Thousands of students who took out tens of thousands of dollars in student loans to attended San Francisco’s California Culinary Academy, one of 18 cooking schools in the Le Cordon Bleu for-profit college chain, may be getting some of their money back.
Under a pending $40 million settlement in state court, Career Education Corp., Le Cordon Bleu’s parent company, has agreed to offer rebates of up to $20,000 to approximately 8,500 students who attended the academy between 2003 and 2008.
In a class-action lawsuit, former students of the cooking school accused it of misleading them about the value of a culinary education and their job prospects after graduation. The students alleged the for-profit school defrauded them with promises of high-paying jobs and encouraged them to take on crushing debt from student loans for expensive programs but provided them with no more chance of finding a high-paying culinary job than someone who didn’t go to culinary school at all.
Although the school’s website says 48 percent to 100 percent of graduates find work in their field of study or a “related field,” critics say that the school purposefully uses methodology that includes jobs that don’t pay much more than minimum wage and that don’t require a formal culinary education.
The academy’s tuition ranges from $21,000 for a certificate in pastry and baking arts to $43,000 for an associate degree in culinary arts, not including books, supplies, or room and board.
“They just oversold it and pushed it. They made misleading statements to lure you in,” said Emily Journey, 26, a plaintiff in the class-action lawsuit against the California Culinary Academy.
In 2004, Journey was convinced by academy recruiters to take out $30,000 in student loans to pay for a seven-month program in pastry and baking arts. After graduation, the only job she was able to find paid $8 an hour to work the night shift at a bakery in Oregon. It was a job that “anyone could have gotten without a culinary certificate,” Journey said.
Journey said she has abandoned her dream of opening her own bakery and will attend community college to become a nurse or dietitian. If the settlement money doesn’t come through, she said she’ll be paying for her culinary certificate for another 15 years.
“It is a ridiculous business decision to attend one of these schools,” said attorney Ray Gallo, who represents Journey and other plaintiffs suing the California Culinary Academy. “The whole thing doesn’t make economic sense. They know it and they don’t tell you” (“Students Sue Schaumburg-Based Le Cordon Bleu,” Daily Herald, Sept. 6, 2011).

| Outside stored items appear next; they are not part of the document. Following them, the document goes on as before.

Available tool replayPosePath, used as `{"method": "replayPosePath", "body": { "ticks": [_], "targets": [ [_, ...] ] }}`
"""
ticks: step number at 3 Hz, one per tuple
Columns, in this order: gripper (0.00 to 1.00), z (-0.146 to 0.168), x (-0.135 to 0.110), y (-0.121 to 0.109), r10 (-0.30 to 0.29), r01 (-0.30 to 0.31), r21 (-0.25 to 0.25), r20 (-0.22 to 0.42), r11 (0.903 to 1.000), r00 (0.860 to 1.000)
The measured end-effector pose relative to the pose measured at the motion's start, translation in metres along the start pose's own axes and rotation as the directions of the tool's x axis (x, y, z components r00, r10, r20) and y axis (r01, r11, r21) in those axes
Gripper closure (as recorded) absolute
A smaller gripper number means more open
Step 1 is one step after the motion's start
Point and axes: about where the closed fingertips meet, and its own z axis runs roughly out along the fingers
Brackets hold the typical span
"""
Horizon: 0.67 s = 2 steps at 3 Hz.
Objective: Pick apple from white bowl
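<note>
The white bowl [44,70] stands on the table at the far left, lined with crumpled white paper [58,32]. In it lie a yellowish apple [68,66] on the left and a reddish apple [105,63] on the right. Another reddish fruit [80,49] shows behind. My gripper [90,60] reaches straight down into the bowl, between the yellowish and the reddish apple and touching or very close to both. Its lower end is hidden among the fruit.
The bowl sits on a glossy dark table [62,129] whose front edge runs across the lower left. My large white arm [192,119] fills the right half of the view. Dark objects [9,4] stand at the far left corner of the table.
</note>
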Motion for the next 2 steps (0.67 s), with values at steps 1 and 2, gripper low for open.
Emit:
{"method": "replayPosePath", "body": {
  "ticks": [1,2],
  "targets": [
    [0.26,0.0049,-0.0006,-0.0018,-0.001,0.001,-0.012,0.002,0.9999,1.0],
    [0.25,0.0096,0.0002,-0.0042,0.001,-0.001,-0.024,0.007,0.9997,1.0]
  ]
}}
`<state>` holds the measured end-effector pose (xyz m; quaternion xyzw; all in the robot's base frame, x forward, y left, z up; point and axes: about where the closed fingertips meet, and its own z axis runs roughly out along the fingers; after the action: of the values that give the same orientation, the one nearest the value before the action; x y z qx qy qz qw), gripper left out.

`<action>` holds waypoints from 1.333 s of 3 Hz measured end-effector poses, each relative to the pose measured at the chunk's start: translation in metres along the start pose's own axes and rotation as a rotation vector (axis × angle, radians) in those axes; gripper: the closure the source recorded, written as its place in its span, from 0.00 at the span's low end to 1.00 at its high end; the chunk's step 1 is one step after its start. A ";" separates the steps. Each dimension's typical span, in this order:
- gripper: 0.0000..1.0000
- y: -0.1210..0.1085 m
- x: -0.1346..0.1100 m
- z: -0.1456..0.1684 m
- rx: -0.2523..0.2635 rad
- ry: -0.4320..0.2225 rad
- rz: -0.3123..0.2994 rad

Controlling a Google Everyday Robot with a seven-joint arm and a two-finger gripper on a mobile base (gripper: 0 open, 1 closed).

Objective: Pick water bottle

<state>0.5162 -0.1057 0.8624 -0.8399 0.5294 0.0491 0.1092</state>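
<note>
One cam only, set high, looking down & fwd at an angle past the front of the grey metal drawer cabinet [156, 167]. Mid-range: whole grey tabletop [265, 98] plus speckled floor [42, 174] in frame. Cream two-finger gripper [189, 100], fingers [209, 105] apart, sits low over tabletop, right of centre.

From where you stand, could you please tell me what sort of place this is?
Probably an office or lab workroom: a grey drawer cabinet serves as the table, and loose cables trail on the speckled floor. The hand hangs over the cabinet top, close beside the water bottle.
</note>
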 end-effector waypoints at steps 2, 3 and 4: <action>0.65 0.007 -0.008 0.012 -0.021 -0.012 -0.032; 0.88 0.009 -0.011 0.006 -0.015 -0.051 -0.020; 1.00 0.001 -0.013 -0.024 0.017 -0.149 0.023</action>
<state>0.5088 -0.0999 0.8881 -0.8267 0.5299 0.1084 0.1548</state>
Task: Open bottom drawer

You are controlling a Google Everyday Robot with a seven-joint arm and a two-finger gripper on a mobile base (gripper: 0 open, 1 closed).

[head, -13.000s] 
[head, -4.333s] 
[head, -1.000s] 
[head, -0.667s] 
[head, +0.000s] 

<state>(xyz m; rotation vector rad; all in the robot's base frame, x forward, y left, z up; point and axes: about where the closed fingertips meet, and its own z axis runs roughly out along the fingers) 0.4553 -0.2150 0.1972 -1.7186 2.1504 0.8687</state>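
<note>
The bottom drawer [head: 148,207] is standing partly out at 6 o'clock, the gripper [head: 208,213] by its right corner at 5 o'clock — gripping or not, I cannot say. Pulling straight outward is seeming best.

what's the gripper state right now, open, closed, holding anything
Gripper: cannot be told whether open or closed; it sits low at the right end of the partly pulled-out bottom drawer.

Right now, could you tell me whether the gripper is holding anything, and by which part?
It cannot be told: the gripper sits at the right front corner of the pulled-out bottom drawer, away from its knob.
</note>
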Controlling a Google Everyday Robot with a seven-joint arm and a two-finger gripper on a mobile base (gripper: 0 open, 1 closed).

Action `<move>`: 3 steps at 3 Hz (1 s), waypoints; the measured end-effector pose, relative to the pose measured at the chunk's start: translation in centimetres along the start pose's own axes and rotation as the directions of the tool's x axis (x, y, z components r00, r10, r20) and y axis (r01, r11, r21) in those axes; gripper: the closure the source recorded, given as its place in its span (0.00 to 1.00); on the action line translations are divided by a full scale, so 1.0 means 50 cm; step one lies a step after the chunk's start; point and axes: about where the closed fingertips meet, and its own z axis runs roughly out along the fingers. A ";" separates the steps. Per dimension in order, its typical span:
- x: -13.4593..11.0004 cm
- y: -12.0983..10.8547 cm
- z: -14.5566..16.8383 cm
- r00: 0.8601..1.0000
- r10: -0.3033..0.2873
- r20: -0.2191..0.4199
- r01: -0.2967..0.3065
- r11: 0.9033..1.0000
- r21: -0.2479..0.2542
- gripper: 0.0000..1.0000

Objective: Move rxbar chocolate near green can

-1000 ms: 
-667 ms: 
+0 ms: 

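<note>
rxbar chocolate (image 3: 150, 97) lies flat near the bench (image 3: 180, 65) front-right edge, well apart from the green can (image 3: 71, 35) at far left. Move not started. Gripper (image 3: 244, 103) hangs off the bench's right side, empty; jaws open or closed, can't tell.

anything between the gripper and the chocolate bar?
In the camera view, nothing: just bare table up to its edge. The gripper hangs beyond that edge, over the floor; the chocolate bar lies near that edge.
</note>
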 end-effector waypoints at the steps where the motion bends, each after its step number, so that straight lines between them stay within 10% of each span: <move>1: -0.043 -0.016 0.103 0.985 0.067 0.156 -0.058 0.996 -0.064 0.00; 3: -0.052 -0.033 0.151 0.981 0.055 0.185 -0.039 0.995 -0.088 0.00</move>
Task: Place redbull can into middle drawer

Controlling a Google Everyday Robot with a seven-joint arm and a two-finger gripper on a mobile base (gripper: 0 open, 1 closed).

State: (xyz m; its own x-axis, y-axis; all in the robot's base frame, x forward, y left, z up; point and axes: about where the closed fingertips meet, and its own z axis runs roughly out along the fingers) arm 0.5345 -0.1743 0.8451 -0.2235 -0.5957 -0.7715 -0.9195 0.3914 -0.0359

Cooking Schools Settle Three Student Loan Lawsuits Alleging Illegal Practices
For-profit colleges came under fire in 2010 after an undercover federal probe found widespread fraud in recruiting, admissions, and financial aid departments at all 15 schools it investigated. Over the past decade, enrollment at for-profit schools has surged, fed by easily-obtained federal financial aid, including federal grants and federal student loans, that makes up as much as 90 percent of revenue at many for-profit schools. At what was then 16 Le Cordon Bleu cooking schools, enrollment increased over 64 percent between 2008 and 2010, from 8,400 to 13,100.
Although students at for-profit schools make up just 12 percent of all college students, they make up 43 percent of all federal student loan defaults, according to a recent report by The Education Trust.
“It’s a business predicated on volume, not quality. How many students can you get to sign on the dotted line?” said Jose Cruz, vice president for higher education policy at The Education Trust. “It’s a debt that takes over their financial life.”
Career Education denies its recruiting, marketing, and advertising practices are illegal. However, spokesman Mark Spencer said that the Le Cordon Bleu’s schools recently changed their policies to “ensure that students understand that we are not promising any specific job outcomes or salaries.”
The company said that while it’s cooking schools provide “a much-needed foundation” for people to be successful, it agreed to settle the California Culinary Academy lawsuit, as well as lawsuits against two other Le Cordon Bleu schools — the California School of Culinary Arts in Pasadena and the Western Culinary Institute in Portland — because they were too expensive to litigate and were distracting to employees.